I don't really understand why you want to this keep lexical order 
functionality. There's a well defined use case for command line order: 
Allowing users to write commands in a natural, left-to-right style, where 
options on the right are more specific: systemctl status -l ...

I've never heard of any use case where the lexical order of the arguments 
passed to getopt matters for parsing user supplied command arguments. Is 
there any use case for this?

I thought the only reason we have this lexical order parsing is because 
it's simpler to implement. But if we'll get the non-quadratic command-line 
order implementation there's no reason to keep and maintain the quadratic 
implementation.

-- 
Johannes

Mar 25 2018

Andrei Alexandrescu <SeeWebsiteForEmail erdani.org> writes:

On 3/25/18 10:22 AM, Johannes Pfau wrote:
 I don't really understand why you want to this keep lexical order
 functionality.

I don't want. I think others will, once their programs depending on the 
current semantics will have trouble.

Mar 25 2018

Adam D. Ruppe <destructionator gmail.com> writes:

On Sunday, 25 March 2018 at 14:25:49 UTC, Andrei Alexandrescu 
wrote:
 I don't want. I think others will, once their programs 
 depending on the current semantics will have trouble.

The current semantics are not documented, so any program that 
relies on them is foolish anyway.

Like I said in my code, I read options and run them in separate 
orders since I specifically want control - I imagine most 
everyone else does too, since otherwise you are depending on 
underspecified behavior and liable to break without notice.

Mar 26 2018

Abdulhaq <alynch4047 gmail.com> writes:

On Saturday, 24 March 2018 at 21:24:28 UTC, Andrei Alexandrescu 
wrote:
 That'd be great. I'm thinking something like an option 
 std.getopt.config.commandLineOrder. Must be first option 
 specified right after arguments. Sounds good?

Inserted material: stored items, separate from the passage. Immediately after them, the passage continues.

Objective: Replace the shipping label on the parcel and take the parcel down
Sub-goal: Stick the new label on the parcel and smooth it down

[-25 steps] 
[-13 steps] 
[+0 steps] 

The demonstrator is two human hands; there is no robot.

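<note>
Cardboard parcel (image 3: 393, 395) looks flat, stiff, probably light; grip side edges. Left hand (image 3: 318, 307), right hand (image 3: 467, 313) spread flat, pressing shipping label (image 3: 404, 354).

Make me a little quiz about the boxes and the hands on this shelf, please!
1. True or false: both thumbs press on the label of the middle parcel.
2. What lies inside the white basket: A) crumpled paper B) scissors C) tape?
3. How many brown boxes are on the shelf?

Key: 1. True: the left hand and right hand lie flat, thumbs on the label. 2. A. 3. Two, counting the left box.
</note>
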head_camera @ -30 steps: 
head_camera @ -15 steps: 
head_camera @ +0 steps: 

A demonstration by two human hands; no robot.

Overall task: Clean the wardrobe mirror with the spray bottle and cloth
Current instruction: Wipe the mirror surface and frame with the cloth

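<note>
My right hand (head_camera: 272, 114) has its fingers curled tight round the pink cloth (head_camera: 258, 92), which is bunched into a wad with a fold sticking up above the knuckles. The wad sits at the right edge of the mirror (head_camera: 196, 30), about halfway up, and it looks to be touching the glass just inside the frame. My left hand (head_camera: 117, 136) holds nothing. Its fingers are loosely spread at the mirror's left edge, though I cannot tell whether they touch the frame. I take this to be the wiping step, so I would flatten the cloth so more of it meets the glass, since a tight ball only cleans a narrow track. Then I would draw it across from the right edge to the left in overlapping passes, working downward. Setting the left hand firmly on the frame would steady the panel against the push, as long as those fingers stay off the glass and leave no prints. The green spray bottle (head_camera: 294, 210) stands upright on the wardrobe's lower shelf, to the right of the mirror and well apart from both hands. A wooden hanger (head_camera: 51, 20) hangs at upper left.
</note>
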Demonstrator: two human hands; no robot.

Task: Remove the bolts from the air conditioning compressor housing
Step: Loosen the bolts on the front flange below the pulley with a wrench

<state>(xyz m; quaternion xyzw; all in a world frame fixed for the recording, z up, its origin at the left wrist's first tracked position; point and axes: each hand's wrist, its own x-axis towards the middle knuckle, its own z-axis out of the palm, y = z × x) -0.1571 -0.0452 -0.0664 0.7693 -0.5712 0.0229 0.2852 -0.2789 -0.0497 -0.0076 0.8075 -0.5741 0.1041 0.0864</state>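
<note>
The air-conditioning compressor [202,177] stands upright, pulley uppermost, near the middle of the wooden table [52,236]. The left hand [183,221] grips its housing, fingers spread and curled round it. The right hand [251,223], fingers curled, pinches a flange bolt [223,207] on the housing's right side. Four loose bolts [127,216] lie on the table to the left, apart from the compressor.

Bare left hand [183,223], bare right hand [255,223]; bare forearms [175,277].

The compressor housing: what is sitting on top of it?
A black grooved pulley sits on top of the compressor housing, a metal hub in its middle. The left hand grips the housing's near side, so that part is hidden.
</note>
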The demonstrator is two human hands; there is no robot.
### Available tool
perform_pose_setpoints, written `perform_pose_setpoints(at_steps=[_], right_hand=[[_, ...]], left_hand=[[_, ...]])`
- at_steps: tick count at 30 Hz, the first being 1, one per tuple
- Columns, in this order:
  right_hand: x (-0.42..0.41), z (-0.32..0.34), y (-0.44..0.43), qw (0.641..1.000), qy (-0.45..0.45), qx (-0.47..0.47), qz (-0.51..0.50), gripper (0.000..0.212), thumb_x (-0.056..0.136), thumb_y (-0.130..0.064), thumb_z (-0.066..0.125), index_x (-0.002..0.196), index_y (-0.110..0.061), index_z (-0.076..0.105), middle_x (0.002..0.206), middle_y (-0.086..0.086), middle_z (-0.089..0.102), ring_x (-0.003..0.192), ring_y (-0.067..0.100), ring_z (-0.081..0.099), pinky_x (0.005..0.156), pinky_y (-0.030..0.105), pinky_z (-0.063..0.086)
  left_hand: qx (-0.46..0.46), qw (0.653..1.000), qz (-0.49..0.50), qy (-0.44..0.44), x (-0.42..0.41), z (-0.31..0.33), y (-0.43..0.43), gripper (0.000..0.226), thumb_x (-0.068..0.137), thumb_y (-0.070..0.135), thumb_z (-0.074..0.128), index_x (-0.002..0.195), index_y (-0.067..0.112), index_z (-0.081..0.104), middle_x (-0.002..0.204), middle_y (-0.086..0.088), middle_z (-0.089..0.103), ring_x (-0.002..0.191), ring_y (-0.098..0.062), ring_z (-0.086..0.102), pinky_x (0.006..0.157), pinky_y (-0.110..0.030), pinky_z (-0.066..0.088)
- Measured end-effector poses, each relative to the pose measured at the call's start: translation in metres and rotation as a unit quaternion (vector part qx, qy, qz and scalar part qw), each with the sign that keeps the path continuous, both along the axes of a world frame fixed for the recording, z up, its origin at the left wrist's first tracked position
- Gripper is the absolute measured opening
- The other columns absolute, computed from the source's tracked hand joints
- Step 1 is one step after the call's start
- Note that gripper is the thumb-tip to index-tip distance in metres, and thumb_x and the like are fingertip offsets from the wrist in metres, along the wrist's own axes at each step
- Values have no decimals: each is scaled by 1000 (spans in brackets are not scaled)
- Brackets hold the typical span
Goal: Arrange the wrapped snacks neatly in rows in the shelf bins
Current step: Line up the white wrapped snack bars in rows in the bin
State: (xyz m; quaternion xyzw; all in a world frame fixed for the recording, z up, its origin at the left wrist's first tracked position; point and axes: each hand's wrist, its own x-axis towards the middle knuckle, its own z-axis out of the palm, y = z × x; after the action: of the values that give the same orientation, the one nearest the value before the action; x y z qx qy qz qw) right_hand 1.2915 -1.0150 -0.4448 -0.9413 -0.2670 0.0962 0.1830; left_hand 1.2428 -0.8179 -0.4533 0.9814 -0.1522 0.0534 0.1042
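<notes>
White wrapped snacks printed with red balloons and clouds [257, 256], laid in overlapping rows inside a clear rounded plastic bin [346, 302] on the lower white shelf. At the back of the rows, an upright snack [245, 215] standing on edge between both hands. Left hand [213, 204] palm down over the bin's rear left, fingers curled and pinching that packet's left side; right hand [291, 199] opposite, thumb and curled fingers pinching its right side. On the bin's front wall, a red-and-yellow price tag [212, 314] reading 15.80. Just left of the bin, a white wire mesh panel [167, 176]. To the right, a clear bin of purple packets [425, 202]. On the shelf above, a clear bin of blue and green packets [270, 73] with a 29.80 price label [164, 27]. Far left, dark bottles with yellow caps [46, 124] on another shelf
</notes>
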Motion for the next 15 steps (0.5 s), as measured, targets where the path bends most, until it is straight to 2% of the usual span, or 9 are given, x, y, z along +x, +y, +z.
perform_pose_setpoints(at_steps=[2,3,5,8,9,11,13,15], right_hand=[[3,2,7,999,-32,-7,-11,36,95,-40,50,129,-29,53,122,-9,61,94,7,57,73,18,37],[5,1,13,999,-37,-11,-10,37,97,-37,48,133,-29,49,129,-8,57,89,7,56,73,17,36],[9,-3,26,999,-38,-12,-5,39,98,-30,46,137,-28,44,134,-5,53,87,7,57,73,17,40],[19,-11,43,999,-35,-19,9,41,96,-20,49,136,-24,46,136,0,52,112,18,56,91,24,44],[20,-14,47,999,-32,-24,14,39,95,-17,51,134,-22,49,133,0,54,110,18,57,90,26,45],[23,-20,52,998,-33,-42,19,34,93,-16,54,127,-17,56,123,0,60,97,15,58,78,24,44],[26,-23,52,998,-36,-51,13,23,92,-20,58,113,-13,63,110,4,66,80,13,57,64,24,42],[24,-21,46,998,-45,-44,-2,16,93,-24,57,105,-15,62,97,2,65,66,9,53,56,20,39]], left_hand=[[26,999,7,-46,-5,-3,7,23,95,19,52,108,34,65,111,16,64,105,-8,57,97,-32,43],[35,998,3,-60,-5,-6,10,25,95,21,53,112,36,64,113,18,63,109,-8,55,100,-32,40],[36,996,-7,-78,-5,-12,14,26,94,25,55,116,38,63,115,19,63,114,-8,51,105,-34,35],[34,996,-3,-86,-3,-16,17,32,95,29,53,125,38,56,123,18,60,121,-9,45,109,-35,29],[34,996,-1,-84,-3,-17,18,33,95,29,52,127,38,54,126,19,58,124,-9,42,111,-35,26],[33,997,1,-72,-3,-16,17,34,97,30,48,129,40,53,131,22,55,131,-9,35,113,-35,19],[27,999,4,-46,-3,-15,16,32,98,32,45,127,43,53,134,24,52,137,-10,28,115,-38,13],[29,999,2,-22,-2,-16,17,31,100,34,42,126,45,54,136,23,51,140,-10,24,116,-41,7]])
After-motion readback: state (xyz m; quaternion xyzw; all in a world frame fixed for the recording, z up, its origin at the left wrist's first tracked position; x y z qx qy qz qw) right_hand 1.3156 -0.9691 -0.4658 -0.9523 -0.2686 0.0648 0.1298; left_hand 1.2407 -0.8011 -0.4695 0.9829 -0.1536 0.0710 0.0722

I thought this was a clever joke, but everyone is taking it 
seriously ?!

"When running mygreatprog.exe, always run with 
--command-line-order CommandLine as the first command line 
option, otherwise mygreatprog.exe may misinterpret the command 
line"

Mar 25 2018

Abdulhaq <alynch4047 gmail.com> writes:

On Sunday, 25 March 2018 at 14:46:23 UTC, Abdulhaq wrote:
 On Saturday, 24 March 2018 at 21:24:28 UTC, Andrei Alexandrescu 
 wrote:
 That'd be great. I'm thinking something like an option 
 std.getopt.config.commandLineOrder. Must be first option 
 specified right after arguments. Sounds good?

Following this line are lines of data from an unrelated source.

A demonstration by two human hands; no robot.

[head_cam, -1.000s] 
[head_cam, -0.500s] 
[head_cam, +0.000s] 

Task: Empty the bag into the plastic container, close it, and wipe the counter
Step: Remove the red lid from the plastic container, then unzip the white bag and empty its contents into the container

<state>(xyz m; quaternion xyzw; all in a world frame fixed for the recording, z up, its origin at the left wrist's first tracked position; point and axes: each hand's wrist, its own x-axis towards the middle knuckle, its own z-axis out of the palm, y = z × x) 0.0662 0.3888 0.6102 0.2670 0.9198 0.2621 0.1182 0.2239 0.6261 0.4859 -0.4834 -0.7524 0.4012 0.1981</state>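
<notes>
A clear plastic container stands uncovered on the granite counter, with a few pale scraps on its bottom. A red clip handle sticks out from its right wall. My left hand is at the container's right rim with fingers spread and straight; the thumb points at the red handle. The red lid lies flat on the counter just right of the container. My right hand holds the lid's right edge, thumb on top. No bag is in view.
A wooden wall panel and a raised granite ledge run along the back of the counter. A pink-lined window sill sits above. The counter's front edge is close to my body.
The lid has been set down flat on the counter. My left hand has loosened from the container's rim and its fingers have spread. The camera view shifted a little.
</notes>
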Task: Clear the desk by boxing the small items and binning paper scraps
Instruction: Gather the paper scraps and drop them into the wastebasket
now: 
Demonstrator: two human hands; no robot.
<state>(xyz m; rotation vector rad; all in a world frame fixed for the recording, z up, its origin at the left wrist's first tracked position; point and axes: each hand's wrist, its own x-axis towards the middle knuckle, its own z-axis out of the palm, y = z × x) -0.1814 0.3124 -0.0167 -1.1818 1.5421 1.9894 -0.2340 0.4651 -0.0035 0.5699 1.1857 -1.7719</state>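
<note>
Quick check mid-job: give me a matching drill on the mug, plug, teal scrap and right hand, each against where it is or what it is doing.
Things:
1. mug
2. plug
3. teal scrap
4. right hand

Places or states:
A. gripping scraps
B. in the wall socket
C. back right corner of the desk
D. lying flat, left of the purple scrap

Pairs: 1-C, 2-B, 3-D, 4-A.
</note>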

 I thought this was a clever joke, but everyone is taking it 
 seriously ?!

 "When running mygreatprog.exe, always run with 
 --command-line-order CommandLine as the first command line 
 option, otherwise mygreatprog.exe may misinterpret the command 
 line"

Oops sorry to reply to myself, I realise my mistake now :-)

Mar 25 2018

Andrei Alexandrescu <SeeWebsiteForEmail erdani.org> writes:

On 3/25/18 10:48 AM, Abdulhaq wrote:
 On Sunday, 25 March 2018 at 14:46:23 UTC, Abdulhaq wrote:
 On Saturday, 24 March 2018 at 21:24:28 UTC, Andrei Alexandrescu wrote:
 That'd be great. I'm thinking something like an option 
 std.getopt.config.commandLineOrder. Must be first option specified 
 right after arguments. Sounds good?

 I thought this was a clever joke, but everyone is taking it seriously ?!

 "When running mygreatprog.exe, always run with --command-line-order 
 CommandLine as the first command line option, otherwise 
 mygreatprog.exe may misinterpret the command line"

 
 Oops sorry to reply to myself, I realise my mistake now :-)

To purge thy mistake: implement :o).

Mar 25 2018

Jon Degenhardt <jond noreply.com> writes:

On Saturday, 24 March 2018 at 16:11:18 UTC, Andrei Alexandrescu
wrote:
Anyhow. Right now the order of processing is the same as the
lexical order in which flags are passed to getopt. There may be
use cases for which that's the more desirable way to go about
things, so if you author a PR to change the order you'd need to
build an argument on why command-line order is better. FWIW the
traditional POSIX doctrine makes behavior of flags independent
of their order, which would imply the current choice is more
natural.

Several of the TSV tools I built rely on command-line order.
There is an enhancement request here:
https://issues.dlang.org/show_bug.cgi?id=16539.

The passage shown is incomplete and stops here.